4) Working from home also means ghosting is easier. Every agency endures summer lulls and contact issues from vacationing personnel, but the frequency of such events is definitely on the uptick. Some of the things we've seen in the last year are real howlers, and unprecedented in the decades that we've been doing this.

5) Loyalty is increasingly seen as insecurity, or a failure to negotiate. If your client is talking about exit strategies and make-or-break KPIs, that's a red flag. And if a manager is very enthused about AI, you may want to start wondering why they aren't as enthused about developing their personnel. We don't recommend a direct ask on this, unless you've already got your next full-time gig lined up.

6) We're in a global sea change due to political forces. Regardless of your opinion of any of the governments in play, long-standing alliances, manufacturing centers, and supply chains are increasingly in flux. "Plus-one" diversification strategies fly in the face of efficiency, but add critical risk mitigation, which is non-negotiable. 

Whether or not declining populations with work forces that have been trained to value white over blue collar work can be made to pivot is an open question. So is the appetite of younger people for buying in to past dogmas about work meritocracies, money equalling speech, and embracing any form of nuance. Add management that's enthused about technology replacing employment, and you can understand their cynicism.

7) Bad actors are gaining by being early adopters. T'was ever thus, but criminals are taking advantage of job seekers, crypto, deepfakes and AI to step up their operations, and the field is also taking on more of an industrialized military approach. All of which leads to grist for conspiracy mills, and the next point, which is...

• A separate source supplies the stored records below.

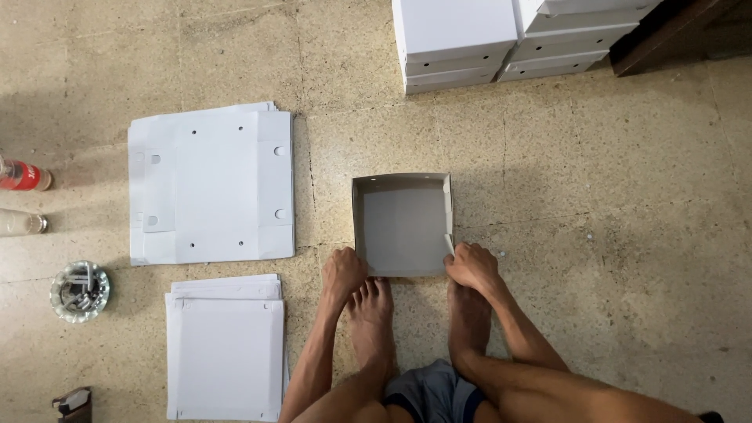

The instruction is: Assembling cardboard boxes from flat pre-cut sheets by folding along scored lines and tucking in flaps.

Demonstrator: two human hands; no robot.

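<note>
Fingers (462,254) of the right hand (472,266) pinch the near right corner flap of the open white box (402,223); the left hand (343,270) curls around its near left corner. The box sits on the floor (595,235), just beyond the bare feet (372,309), flat cardboard sheets (211,184) lying left.

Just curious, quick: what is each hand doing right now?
Left hand: closed on the box near corner.
Right hand: closed on its other near corner.
</note>
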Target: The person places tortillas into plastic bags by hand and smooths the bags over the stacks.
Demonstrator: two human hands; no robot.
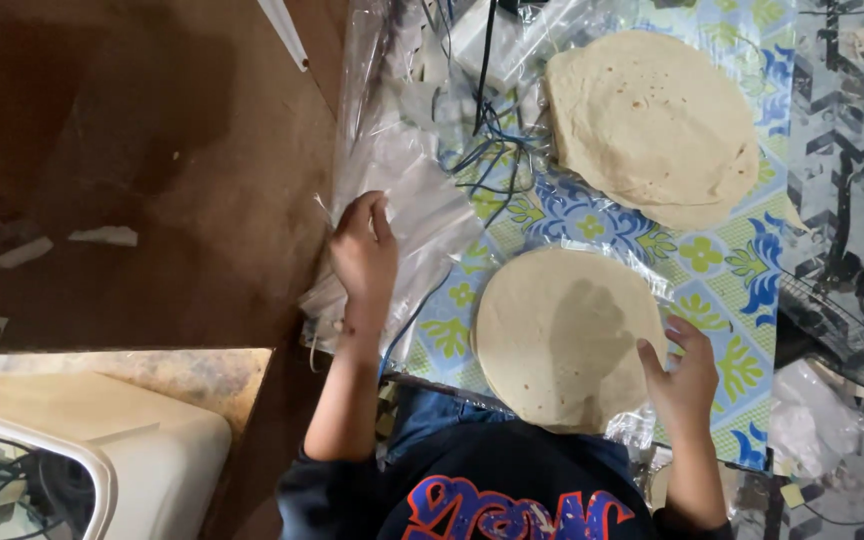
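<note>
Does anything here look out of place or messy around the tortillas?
Yes. A tangle of blue and black cables lies across the patterned tablecloth beside the far tortilla stack, under loose clear plastic bags that the left hand touches. The right hand steadies the near tortilla stack.

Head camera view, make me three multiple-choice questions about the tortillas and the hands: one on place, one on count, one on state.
1. Where does the left hand rest?
A. on the clear plastic bags
B. on the far tortilla stack
C. on the floor

2. How many tortilla stacks lie on the patterned tablecloth?
A. one
B. two
C. four

3. How is the right hand?
A. closed in a fist
B. open at the edge of the near tortilla stack
C. holding a knife

Answers: 1 A, its fingers lie on the plastic. 2 B, the near stack and the far tortilla stack. 3 B, its fingers are spread beside the rim.
</note>
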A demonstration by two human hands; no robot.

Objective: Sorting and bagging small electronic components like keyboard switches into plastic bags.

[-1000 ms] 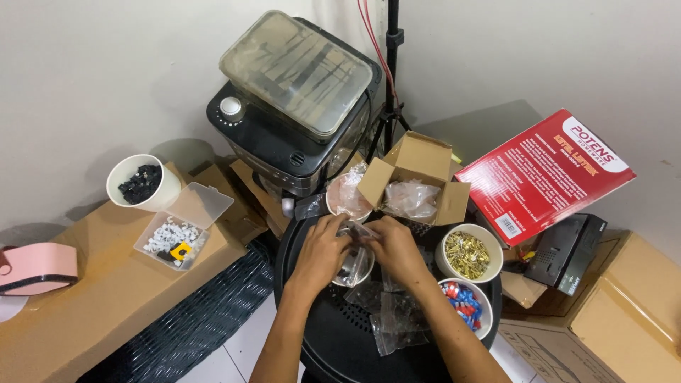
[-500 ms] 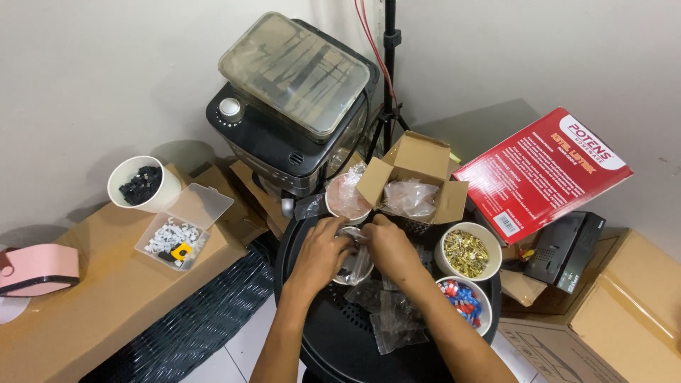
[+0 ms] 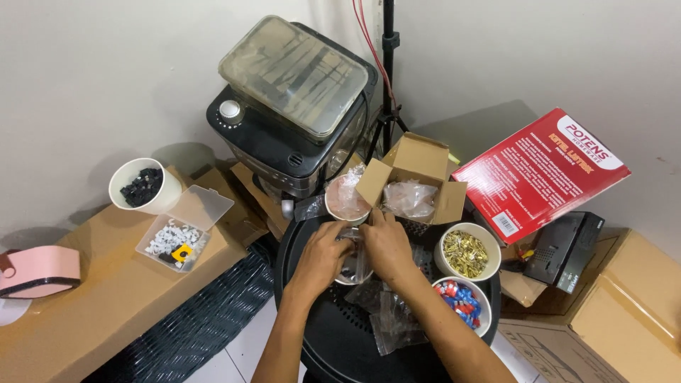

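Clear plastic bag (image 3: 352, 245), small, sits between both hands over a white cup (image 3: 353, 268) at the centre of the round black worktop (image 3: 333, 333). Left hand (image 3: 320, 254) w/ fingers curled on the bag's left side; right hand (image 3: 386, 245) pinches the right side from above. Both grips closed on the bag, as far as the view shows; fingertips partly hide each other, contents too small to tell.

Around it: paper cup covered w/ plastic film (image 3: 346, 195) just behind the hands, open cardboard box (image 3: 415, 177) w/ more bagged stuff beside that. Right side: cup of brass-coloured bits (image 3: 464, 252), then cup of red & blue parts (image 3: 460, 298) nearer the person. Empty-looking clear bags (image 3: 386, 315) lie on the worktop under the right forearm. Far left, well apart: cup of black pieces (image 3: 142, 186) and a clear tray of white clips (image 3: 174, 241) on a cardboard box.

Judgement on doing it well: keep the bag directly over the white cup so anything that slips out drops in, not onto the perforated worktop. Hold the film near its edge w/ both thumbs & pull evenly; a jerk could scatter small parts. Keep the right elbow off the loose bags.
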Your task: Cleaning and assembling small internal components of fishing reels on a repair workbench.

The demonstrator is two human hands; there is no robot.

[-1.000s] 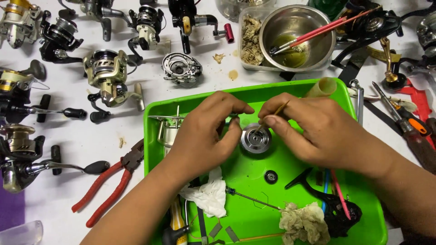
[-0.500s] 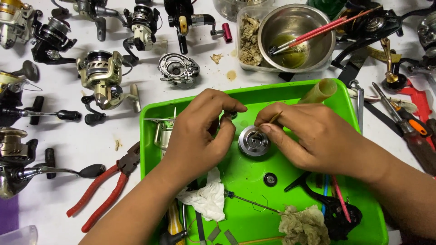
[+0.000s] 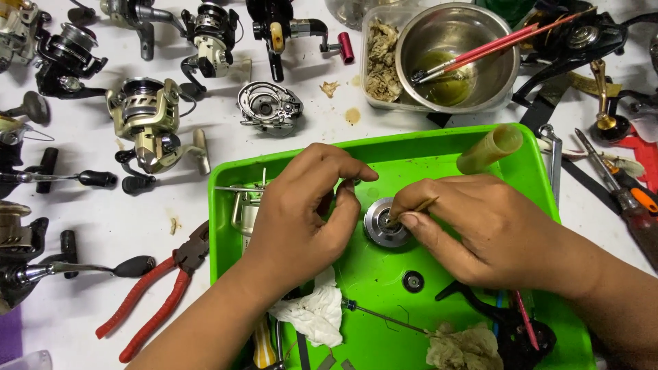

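On the green tray (image 3: 480, 154), the left hand (image 3: 301, 212) curls beside the metal spool (image 3: 384, 223), seemingly steadying it, while the right hand (image 3: 480, 229) pinches a thin stick (image 3: 411, 209) into its centre.

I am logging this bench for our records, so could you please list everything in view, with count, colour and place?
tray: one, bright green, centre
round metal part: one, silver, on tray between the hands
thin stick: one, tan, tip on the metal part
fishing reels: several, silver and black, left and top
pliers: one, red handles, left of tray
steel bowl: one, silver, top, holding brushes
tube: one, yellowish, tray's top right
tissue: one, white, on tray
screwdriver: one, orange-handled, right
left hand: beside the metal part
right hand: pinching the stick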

8) People want real conversations, but are afraid to have them. We've had clients beg for candor, then punish when it's been given. We've had others dictate the output to the point where pranking seemed to be on the table, all while professing very different ideals. It's your call whether this is reticence or self-censorship, but what is beyond debate is that it is sand in the gears of productivity.

9) The old ways of marketing give you greater share of voice, and still work. When you take in a podcast, TED talk or effective presentation, there's really nothing going on here that wasn't at work centuries ago, just without the modern-day trappings. We've seen strong wins from long copy, direct mail (ye gads), and even honest-to-God telephone calls in the past two quarters, if only because the channel is increasingly free of traffic. Marketing and advertising teams that only do what's comfortable, or what management or the bots approve, are doing their organizations a disservice. But they are, alas, retaining their clients.

10) Your morale is your personal choice. Reading all of these at once may lead you to believe that the past year at M&AD has been a struggle, and since we deal in truth here, that's accurate. Challenging management that needs its own opinions fed back to itself has always been a hard way to make a living. We've never been good at keeping quiet when a client was about to do harm to their operation, which isn't always conducive to retention.

But we remain steadfast in the belief that if/then, rather than a/b testing, is critical to driving not just temporary gains, but sustainable ones. We also believe that when data drives, you should pay attention, that single KPI thinking is for bad actors, and that those who do not love the journey and work of marketing are not the people you will see later on down the road.

We also love what we do, and are getting back to it. Forward!